İdris Günaydın Yazdı: Öğretmenin Ücret Adaletsizliği

ÖĞRETMENİN ÜCRET ADALETSİZLİĞİ

Öğretmenlikte tüm branşın bir öğretmeni vardır. Bazı yan branşlar da vardır ki o yan branş öğretmenine teklif edilir. Ücret almak için veya saatini doldurmak için o derse girer.

Meslek okullarında kültür dersleri vardır, meslek dersleri vardır. Her öğretmen dersine girer ve ücretini alır. Fakat bir öğretmen vardır ki gerekirse on beş ayrı derse girer de hiçbir ayrıcalığı yoktur.

İlahiyat Mezunları…

Her birinin üniversitede kürsüleri olan bu branşların altından bir öğretmen kalkar lakin sen farklısın denilmez.
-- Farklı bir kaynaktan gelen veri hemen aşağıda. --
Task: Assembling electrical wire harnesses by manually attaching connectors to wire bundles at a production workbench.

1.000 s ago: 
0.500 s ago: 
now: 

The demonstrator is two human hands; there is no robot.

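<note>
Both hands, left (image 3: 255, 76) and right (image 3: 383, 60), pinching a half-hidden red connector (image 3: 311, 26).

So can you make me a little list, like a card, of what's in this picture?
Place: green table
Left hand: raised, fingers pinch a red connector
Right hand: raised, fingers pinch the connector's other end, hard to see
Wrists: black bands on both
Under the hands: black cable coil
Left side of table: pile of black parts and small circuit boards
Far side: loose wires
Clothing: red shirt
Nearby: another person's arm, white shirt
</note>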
Mesela Coğrafya Öğretmeni sadece Coğrafya Öğretmenidir. Yan alanı Tarihtir. Tarih Öğretmeni de sadece Tarih Öğretmenidir. Yan alanı Coğrafyadır. Coğrafya Öğretmeni yoksa o ders Tarih Öğretmenine doldutturulur.
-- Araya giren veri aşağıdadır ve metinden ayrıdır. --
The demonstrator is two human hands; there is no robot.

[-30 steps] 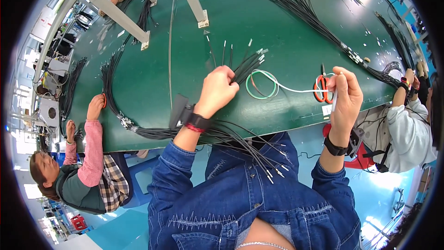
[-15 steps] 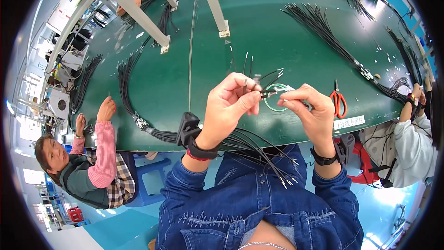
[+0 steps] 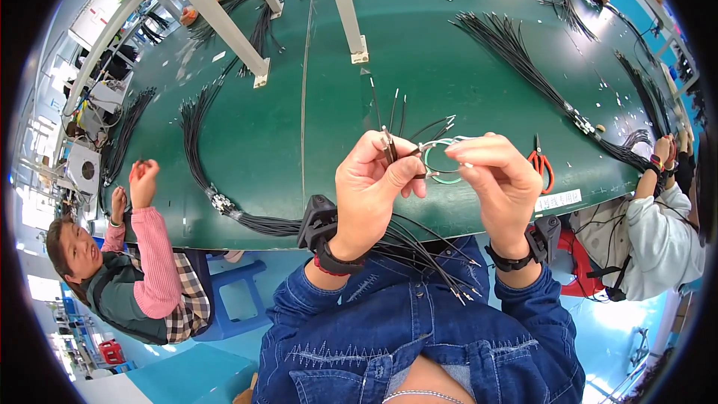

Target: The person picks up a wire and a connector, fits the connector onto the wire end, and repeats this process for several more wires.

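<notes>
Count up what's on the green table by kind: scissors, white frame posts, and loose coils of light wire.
Scissors, orange-handled: 1
White frame posts standing on the table: 2
Light wire coil, behind the hands: 1
Total: 4

The scene is brightly and evenly lit from overhead, with pale glare patches on the green bench toward its far right and washed-out white areas at the left rim. Shadows are soft and short; the hands and dark wires look sharp at the centre. Fisheye distortion bends the bench edge and metal frame legs into curves, and a black circular border cuts the corners.
</notes>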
Bir ilahiyat Fakültesi mezunu Kuran-ı Kerim, Arapça, Tefsir, Hadis, Fıkıh, Kelam veya Akait, Slyer ve İslam Tarihi, Hitabet, Din Kültürü, Dinler Tarihi, Mezhepler Tarihi, Dini Musıki, Hüsnü Hat gibi ana branşlar yanında Felsefe, Mantık, Sosyoloji gibi yan alanlarda da öğretmenlik yapabilir ama hiçbir ayrıcalığı yoktur. Maaşta hiçbir farkı yoktur.
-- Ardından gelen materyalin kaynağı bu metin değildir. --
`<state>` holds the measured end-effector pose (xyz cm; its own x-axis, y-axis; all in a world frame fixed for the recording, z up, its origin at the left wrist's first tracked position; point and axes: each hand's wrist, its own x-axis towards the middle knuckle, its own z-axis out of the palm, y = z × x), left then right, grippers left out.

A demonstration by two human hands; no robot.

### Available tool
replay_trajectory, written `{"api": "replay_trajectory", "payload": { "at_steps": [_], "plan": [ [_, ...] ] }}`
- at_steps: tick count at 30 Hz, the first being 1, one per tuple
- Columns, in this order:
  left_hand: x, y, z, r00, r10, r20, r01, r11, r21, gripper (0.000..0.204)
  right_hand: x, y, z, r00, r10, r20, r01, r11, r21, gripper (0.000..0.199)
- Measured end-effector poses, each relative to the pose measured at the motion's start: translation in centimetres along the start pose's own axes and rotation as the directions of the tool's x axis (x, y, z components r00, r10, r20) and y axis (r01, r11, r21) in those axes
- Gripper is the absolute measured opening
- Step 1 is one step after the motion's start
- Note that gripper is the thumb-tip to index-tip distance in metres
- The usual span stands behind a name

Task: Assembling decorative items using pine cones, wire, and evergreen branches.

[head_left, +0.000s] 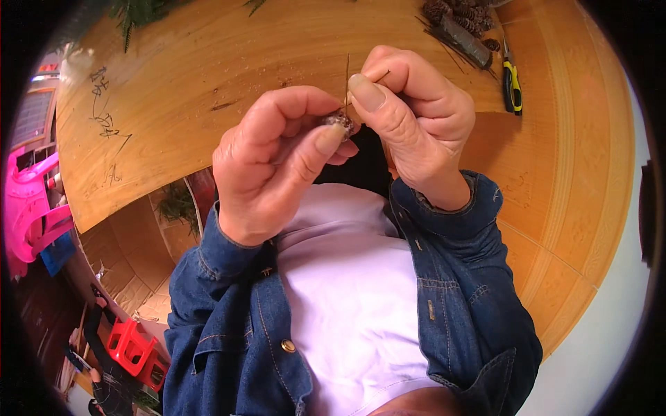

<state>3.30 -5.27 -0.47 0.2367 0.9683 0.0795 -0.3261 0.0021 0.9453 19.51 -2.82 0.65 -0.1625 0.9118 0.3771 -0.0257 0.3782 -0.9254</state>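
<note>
Near the table's front edge, my left hand [260, 163] pinches a small brown pine cone [338, 123] between thumb and fingers. A thin brown wire [347, 73] rises upright from beside the cone. My right hand [423, 121] is close against the left one, its thumb and forefinger pressed together on the wire. One end of wire pokes out past the right forefinger. My fingers partly hide the cone, and how the wire is joined to it cannot be made out.
At the table's [173, 104] far right lie a heap of pine cones [472, 17], a dark bundle [461, 41] with thin wires, and yellow-and-black-handled pliers [512, 87]. Green sprigs [135, 17] lie far left. A pink plastic chair [31, 208], cardboard [128, 243] and red stools [132, 347] stand left.
</note>
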Motion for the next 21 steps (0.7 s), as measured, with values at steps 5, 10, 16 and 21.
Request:
{"api": "replay_trajectory", "payload": {
  "at_steps": [5,10,16,21],
  "plan": [
    [0.8,-0.2,-0.1,0.984,0.172,0.039,-0.170,0.868,0.467,0.020,-0.1,-0.1,-0.1,1.000,-0.009,0.005,0.010,0.998,-0.064,0.018],
    [1.1,-0.6,0.2,0.941,0.329,0.080,-0.319,0.784,0.532,0.023,0.0,-0.2,-0.3,0.997,-0.058,0.044,0.064,0.987,-0.145,0.020],
    [1.5,-0.7,0.5,0.860,0.479,0.174,-0.465,0.597,0.653,0.026,-0.4,-0.6,-0.1,0.999,0.043,-0.012,-0.044,0.995,-0.090,0.007],
    [1.2,-0.9,0.5,0.885,0.444,0.138,-0.418,0.629,0.655,0.025,-0.7,-0.1,0.1,0.997,0.079,-0.008,-0.079,0.992,-0.099,0.007]
  ]
}}
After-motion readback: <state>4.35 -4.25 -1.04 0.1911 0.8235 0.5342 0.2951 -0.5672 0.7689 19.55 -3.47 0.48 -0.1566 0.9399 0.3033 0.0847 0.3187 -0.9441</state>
Her birinin fakültelerde kürsüsü olan bu dersleri öğrenmenin karşılığı bu mu olmalı?

Endüstri Meslek Lisesinde veya Kız Meslek Lisesinde bir Meslek öğretmeninin mesaisi ful ise 40 saat ders ücreti alabiliyor. Diğer branştan öğretmenler için bu 18 saat sayılıyor. Neden? İmam Hatip Okulları Meslek okulu değil mi? Meslek okulu değilse ne okulu? Meslek okulu sayılmayacak İlahiyat Fakültelerine öğrenci gireceği ders için tahsil görsün. Kelam Öğretmeni olacaksa Arapçadan ikmale kalmasın. Bir coğrafya öğretmeni gibi olsun. İmam Hatip Okullarına da bir isim bulunsun. Meslek okulu mu kültür okulu mu?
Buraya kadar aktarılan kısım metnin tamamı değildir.